The North American Cystic Fibrosis Conference: Planning for the future of a disease in transition
NOVEMBER 17, 2022
A few weeks ago, the Cystic Fibrosis Canada team had the opportunity to attend the North American Cystic Fibrosis Conference (NACFC) organized by our peers at the Cystic Fibrosis Foundation, in Philadelphia, PA.
The NACFC is an annual conference that brings together researchers, scientists, caregivers, healthcare professionals and clinicians from around the world to discuss topics such as the latest advancements in cystic fibrosis (CF) care and research.
Dr. Maggie Mcllwaine, Network Manager, Clinical Trials; Stephanie Cheng, Director, Registry; and Zain Cheema presented on behalf of Cystic Fibrosis Canada on topics including the use of inhalations hypertonic saline and Pulmozyme in patients on Trikafta, trends in Canadian cystic fibrosis healthcare utilization amidst the COVID-19 pandemic and the burden of disease for Canadians with cystic fibrosis and their caregivers. The CF Canada team was excited to host the Canadian clinics meeting in person for the first time in two years, fostering knowledge mobilization and connection with the experts who care for Canadians living with CF every day.

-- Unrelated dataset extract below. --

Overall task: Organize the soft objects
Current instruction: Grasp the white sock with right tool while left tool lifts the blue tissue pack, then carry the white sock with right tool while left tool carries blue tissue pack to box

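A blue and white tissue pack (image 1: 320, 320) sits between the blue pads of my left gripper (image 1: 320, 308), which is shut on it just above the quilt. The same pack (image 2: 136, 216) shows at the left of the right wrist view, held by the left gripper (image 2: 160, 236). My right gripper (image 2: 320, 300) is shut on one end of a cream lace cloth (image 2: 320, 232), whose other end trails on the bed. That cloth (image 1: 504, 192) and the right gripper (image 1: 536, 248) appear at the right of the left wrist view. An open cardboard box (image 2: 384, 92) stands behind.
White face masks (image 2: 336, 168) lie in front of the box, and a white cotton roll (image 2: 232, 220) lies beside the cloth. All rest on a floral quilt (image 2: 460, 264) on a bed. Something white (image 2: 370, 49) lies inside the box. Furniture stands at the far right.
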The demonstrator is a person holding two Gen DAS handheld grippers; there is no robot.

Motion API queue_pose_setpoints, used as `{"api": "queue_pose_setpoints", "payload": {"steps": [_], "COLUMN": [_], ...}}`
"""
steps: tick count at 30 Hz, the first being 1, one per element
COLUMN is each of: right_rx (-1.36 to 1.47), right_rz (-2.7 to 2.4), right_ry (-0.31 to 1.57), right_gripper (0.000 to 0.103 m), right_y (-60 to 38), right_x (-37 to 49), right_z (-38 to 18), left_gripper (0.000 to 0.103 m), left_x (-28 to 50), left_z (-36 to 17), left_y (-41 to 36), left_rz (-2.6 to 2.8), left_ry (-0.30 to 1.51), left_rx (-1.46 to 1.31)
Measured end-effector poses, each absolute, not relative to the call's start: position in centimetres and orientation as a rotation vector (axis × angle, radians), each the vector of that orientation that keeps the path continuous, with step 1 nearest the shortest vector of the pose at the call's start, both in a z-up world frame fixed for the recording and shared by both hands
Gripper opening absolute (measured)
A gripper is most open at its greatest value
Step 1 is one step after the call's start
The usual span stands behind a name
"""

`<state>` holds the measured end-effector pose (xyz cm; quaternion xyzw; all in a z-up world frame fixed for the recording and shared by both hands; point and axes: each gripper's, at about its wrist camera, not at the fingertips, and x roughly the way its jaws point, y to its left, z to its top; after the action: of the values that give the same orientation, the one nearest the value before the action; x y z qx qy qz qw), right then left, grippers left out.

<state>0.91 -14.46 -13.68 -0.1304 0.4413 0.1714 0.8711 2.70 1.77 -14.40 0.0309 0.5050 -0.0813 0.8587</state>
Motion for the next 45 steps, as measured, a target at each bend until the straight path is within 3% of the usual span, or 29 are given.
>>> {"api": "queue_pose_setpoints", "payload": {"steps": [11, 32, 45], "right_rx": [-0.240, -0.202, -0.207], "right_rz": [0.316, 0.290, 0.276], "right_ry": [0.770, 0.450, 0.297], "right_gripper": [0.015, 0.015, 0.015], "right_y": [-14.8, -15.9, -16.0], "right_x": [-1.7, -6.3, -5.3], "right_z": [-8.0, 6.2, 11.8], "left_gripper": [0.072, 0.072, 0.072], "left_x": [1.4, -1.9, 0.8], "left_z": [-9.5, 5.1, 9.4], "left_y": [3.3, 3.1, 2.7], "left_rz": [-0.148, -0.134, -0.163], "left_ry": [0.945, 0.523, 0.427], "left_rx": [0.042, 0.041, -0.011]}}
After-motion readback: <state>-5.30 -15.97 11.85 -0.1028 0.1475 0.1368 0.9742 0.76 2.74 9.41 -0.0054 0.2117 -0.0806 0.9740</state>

“The landscape of care is changing,” said Jana Kocourek, Director, Healthcare, Cystic Fibrosis Canada, “it was beneficial to discuss the future of CF care and how to reduce the burden of the disease with our peer organizations.” This was a common theme discussed at the conference and was the focus of the plenary session delivered by Dr. Liz Tullis of St. Michael’s Hospital Adult CF Clinic in Toronto. During her session, Dr. Tullis discussed how clinics need to adapt to accommodate the diverse and aging CF patient population. Dr. Tullis noted that previously, it took 30 years for their clinic population of adults with CF to double, but with the impact of HEMT coupled with overall improvements in treatments, they expect to see their clinic population double in the next 10 years.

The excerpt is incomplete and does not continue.